The subject content investigated and learning journey undertaken throughout INF506 has enabled me to think deeply and reflect upon my thoughts and ideas about social media. Harvey (2009) suggests a teacher “should be a person who is experimenting with new technologies as they come along.” After researching, exploring and evaluating many new forms of social media I have furthered my knowledge and understanding of the educational benefits to people of all ages who immerse themselves in social networking environments.

I enjoyed the practical nature of this subject where I was able to trial and evaluate many different social media tools. I am now an active member of Goodreads, Linked in, Facebook, delicious, flickr and investigated many other tools such as Second Life and RSS. Although I am currently on leave and not working in a school at the moment, I found this subject very useful to assist me in carrying out further research into social media tools that I could implement in the classroom when I begin my new position in August 2013. I enjoying evaluating these tools and examining which ones could be successfully used in a middle school classroom to engage students and enhance their learning outcomes.

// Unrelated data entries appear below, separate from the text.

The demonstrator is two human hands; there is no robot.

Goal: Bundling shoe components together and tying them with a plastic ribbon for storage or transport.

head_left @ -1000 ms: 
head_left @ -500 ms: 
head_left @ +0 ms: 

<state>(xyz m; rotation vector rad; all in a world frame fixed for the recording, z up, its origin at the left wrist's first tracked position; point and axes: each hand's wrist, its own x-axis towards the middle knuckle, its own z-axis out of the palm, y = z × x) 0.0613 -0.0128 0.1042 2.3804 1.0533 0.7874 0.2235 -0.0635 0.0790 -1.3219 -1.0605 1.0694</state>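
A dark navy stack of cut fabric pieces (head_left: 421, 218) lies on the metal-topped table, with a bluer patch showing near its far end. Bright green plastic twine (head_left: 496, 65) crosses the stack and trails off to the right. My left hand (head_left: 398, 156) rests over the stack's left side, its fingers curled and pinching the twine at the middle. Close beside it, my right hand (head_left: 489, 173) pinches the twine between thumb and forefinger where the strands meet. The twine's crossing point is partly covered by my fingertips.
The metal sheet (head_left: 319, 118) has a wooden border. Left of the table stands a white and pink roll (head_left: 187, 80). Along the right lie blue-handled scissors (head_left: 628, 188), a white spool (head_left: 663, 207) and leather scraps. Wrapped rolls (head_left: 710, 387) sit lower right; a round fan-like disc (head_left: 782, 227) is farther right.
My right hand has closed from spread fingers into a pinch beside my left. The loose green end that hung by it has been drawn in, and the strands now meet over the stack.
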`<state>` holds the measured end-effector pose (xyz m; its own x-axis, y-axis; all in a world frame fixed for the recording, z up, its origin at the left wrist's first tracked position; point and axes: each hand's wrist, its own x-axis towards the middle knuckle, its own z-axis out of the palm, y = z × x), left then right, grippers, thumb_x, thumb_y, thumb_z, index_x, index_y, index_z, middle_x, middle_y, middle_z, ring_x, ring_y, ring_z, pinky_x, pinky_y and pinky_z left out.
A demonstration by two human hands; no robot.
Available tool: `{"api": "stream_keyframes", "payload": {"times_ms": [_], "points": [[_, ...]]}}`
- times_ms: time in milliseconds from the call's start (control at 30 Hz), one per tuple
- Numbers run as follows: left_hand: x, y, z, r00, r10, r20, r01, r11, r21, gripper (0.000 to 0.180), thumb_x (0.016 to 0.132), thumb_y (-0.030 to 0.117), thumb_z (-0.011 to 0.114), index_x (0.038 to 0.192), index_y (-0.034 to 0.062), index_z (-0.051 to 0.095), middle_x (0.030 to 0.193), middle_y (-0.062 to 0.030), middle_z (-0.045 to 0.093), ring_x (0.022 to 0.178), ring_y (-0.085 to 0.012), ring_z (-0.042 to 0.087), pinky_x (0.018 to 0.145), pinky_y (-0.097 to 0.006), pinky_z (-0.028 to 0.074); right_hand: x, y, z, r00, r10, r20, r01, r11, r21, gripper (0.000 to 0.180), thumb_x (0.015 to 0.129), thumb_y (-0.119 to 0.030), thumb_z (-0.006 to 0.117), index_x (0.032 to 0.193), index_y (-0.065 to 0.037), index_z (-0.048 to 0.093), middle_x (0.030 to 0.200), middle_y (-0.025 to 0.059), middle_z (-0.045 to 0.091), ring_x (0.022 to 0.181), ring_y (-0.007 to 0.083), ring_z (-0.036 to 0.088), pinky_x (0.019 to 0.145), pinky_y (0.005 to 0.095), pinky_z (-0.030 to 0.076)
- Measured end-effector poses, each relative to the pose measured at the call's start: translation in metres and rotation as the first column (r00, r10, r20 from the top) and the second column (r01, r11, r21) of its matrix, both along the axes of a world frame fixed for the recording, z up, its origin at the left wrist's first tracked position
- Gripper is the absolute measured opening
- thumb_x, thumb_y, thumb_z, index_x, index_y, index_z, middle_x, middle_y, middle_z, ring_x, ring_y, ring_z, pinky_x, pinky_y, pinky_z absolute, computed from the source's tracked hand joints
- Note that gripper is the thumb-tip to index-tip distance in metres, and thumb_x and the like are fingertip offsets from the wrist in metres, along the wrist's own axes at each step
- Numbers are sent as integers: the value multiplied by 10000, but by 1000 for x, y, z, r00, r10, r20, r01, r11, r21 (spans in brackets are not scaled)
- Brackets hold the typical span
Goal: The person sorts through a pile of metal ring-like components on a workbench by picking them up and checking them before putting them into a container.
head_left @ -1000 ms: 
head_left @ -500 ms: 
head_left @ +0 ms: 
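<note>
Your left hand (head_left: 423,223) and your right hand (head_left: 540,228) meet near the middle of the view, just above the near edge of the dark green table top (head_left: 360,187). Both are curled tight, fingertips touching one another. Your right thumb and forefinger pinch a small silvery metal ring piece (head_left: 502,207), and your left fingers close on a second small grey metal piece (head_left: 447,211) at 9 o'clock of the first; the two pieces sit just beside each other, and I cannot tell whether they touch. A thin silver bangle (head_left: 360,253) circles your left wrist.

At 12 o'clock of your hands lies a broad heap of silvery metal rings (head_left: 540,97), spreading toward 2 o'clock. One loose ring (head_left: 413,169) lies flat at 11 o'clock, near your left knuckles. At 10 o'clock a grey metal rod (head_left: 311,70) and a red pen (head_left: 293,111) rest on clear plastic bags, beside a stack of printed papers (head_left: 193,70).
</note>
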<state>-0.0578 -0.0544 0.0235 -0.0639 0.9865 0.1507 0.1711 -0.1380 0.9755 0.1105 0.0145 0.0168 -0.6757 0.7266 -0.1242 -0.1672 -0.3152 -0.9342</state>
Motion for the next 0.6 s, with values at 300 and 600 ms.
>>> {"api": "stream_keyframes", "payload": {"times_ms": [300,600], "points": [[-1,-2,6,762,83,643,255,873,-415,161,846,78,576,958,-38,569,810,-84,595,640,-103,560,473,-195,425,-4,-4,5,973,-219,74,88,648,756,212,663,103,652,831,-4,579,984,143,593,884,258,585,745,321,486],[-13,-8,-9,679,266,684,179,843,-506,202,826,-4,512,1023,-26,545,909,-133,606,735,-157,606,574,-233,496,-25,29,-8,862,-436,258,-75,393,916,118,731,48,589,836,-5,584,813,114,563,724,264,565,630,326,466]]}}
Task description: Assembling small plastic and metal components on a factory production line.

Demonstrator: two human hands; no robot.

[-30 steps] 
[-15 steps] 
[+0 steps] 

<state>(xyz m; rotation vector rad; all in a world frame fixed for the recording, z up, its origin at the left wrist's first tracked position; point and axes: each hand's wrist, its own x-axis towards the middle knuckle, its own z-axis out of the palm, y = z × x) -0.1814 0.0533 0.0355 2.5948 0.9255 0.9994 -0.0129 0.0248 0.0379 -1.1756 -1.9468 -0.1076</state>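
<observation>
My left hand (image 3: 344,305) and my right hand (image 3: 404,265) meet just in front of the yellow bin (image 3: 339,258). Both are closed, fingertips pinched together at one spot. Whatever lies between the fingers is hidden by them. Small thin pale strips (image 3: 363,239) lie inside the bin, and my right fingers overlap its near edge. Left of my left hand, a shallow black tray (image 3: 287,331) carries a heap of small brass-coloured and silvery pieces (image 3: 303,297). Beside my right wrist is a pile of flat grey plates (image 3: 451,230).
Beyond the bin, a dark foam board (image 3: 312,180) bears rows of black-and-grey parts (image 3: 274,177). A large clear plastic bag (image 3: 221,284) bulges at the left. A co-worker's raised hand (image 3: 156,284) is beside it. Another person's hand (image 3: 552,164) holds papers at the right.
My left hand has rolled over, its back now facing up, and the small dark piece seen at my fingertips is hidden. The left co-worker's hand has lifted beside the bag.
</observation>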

My new teaching role will be ‘Educational Integration Specialist’ in a middle school working with teenagers in Years 6-8. I will be using my newfound knowledge about social media tools gained throughout INF506 to implement social media tools that will engage students. My previous teaching experience is with primary age students where the terms and conditions state many social media tools are limited to above 13 year olds only. I am now looking forward to working with students who will have more access to social media tools and an already gained knowledge about social media.

Hanson (2013) states, “integrating social media into
 your work develops digital literacy, builds relationships, helps you meet teens where they are, and helps to provide access to information”. I agree with Hanson and can now (at the end of INF506) see the many educational benefits from using social media in the classroom. I am grateful that I have completed INF506 and have had the time to experiment with many social media tools. I can now take this newfound knowledge to my workplace and assist other colleagues to implement social media tools that best assist students to effectively meet syllabus outcomes.

Another piece of advice that I will be able to take with me into my workplace is to understand the fears teachers have and then give them concrete examples of ways 
to use social media in the classroom. Hanson (2013) suggests “modeling digital literacy practices for our school community” to support teachers using social media tools in practice. Fear of failure and lack of time to learn how to 
use the tools are factors that librarians believe are holding teachers back. Addressing these fears when talking to teachers will help to encourage them to introduce social media seamlessly into their classrooms.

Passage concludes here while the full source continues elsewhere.